** Opening Source material block **

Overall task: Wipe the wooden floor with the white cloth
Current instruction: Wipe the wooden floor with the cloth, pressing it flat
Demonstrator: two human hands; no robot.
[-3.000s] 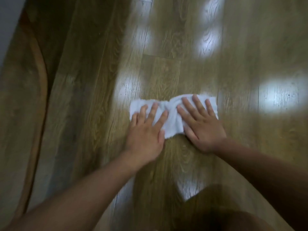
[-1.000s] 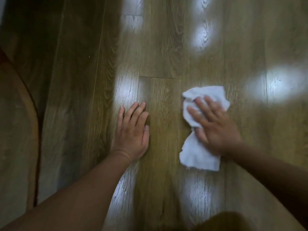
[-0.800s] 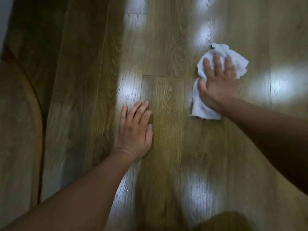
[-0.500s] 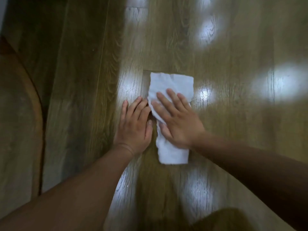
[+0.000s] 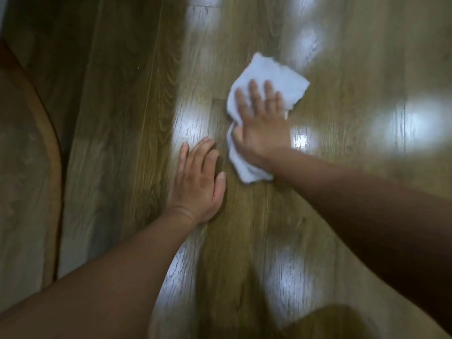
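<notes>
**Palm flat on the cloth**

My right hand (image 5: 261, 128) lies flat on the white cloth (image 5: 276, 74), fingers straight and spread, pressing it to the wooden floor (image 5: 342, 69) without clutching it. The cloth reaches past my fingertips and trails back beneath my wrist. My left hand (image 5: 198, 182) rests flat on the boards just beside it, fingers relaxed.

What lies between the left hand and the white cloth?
Only a narrow strip of bare wooden floor, seen in the head view. The left hand lies flat beside the white cloth, apart from it; the right hand presses on it.
</notes>
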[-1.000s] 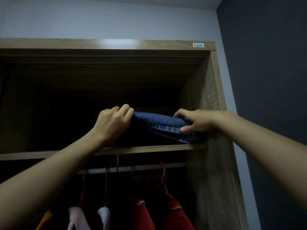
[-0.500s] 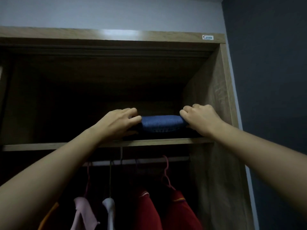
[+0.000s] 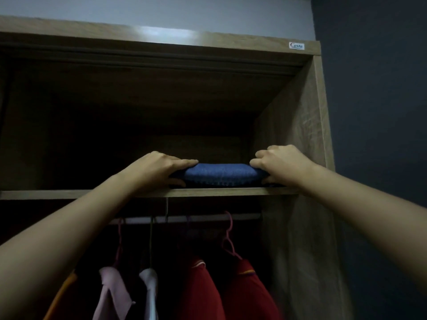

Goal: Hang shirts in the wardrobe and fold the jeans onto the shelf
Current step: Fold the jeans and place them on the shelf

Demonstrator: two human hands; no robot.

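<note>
Jeans (image 3: 223,173), folded into a flat blue bundle, lie on the upper shelf (image 3: 69,194) of the wardrobe (image 3: 298,125), toward its right end and close behind the front edge. The long axis of the bundle runs left to right, parallel to that edge, and a rounded fold faces outward toward the person. The left hand (image 3: 157,168) grips the left end of the jeans, fingers laid over the top and thumb tucked under at the front. The right hand (image 3: 282,165) grips the right end the same way, knuckles bent over the top and thumb below, close to the wardrobe's right side panel. Both forearms reach up from the lower corners of the view. Behind the bundle the compartment is too dark to make out.

Under the shelf a pale rail (image 3: 203,218) spans the opening, and shirts hang from it on hangers: two red ones (image 3: 201,289) on the right, a white one (image 3: 150,289) and a pink one (image 3: 113,292) further left. A small label (image 3: 296,45) sits on the top board's right corner, and a dark wall (image 3: 374,112) stands right of the wardrobe.
</note>
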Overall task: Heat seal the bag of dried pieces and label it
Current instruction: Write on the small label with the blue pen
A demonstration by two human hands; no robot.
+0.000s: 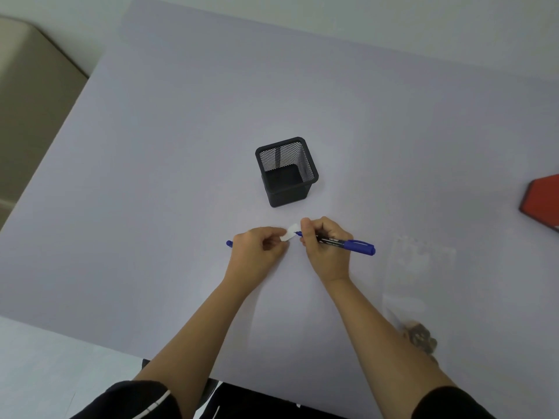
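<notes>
Over most of the view, a pale lilac table (181, 146), matt and plain, near edge above dark sleeves at the bottom. Past the left edge, a beige cushioned seat (27, 86); past the far edge, a pale floor or wall, hard to tell which. At mid-table, upright, 1 black mesh cup (286, 172). Just nearer than it, 2 hands close together. In the left hand (257, 249), fingers curled: a small white label (289, 236) pinched at 1 end, plus a blue cap (229, 243) poking out at the outer side. In the right hand (325, 246), gripped as for writing: a blue pen (348, 241), tip at the label. Right of the right forearm, flat on the table: a clear bag (420, 267), brown dried pieces (419, 335) bunched at its near end, partly behind the arm; sealed or not, impossible to tell. At the right edge, well apart, part of a red thing (543, 198).
</notes>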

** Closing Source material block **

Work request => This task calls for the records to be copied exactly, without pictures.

Response box =>
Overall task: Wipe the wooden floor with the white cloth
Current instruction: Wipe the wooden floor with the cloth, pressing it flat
Demonstrator: two human hands; no robot.
[-3.000s] 
[-1.000s] 
[-0.800s] 
[-0.500s] 
[+0.000s] 
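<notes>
**Palm flat on the cloth**

My right hand (image 5: 261, 128) lies flat on the white cloth (image 5: 276, 74), fingers straight and spread, pressing it to the wooden floor (image 5: 342, 69) without clutching it. The cloth reaches past my fingertips and trails back beneath my wrist. My left hand (image 5: 198, 182) rests flat on the boards just beside it, fingers relaxed.

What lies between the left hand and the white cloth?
Only a narrow strip of bare wooden floor, seen in the head view. The left hand lies flat beside the white cloth, apart from it; the right hand presses on it.
</notes>
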[-1.000s] 
[-0.500s] 
[+0.000s] 

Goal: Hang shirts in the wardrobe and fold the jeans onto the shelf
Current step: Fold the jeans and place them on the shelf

Demonstrator: two human hands; no robot.

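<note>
Jeans (image 3: 223,173), folded into a flat blue bundle, lie on the upper shelf (image 3: 69,194) of the wardrobe (image 3: 298,125), toward its right end and close behind the front edge. The long axis of the bundle runs left to right, parallel to that edge, and a rounded fold faces outward toward the person. The left hand (image 3: 157,168) grips the left end of the jeans, fingers laid over the top and thumb tucked under at the front. The right hand (image 3: 282,165) grips the right end the same way, knuckles bent over the top and thumb below, close to the wardrobe's right side panel. Both forearms reach up from the lower corners of the view. Behind the bundle the compartment is too dark to make out.

Under the shelf a pale rail (image 3: 203,218) spans the opening, and shirts hang from it on hangers: two red ones (image 3: 201,289) on the right, a white one (image 3: 150,289) and a pink one (image 3: 113,292) further left. A small label (image 3: 296,45) sits on the top board's right corner, and a dark wall (image 3: 374,112) stands right of the wardrobe.
</note>
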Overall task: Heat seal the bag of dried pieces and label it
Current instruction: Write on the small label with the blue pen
A demonstration by two human hands; no robot.
+0.000s: 
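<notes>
Over most of the view, a pale lilac table (181, 146), matt and plain, near edge above dark sleeves at the bottom. Past the left edge, a beige cushioned seat (27, 86); past the far edge, a pale floor or wall, hard to tell which. At mid-table, upright, 1 black mesh cup (286, 172). Just nearer than it, 2 hands close together. In the left hand (257, 249), fingers curled: a small white label (289, 236) pinched at 1 end, plus a blue cap (229, 243) poking out at the outer side. In the right hand (325, 246), gripped as for writing: a blue pen (348, 241), tip at the label. Right of the right forearm, flat on the table: a clear bag (420, 267), brown dried pieces (419, 335) bunched at its near end, partly behind the arm; sealed or not, impossible to tell. At the right edge, well apart, part of a red thing (543, 198).
</notes>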

No further output is expected.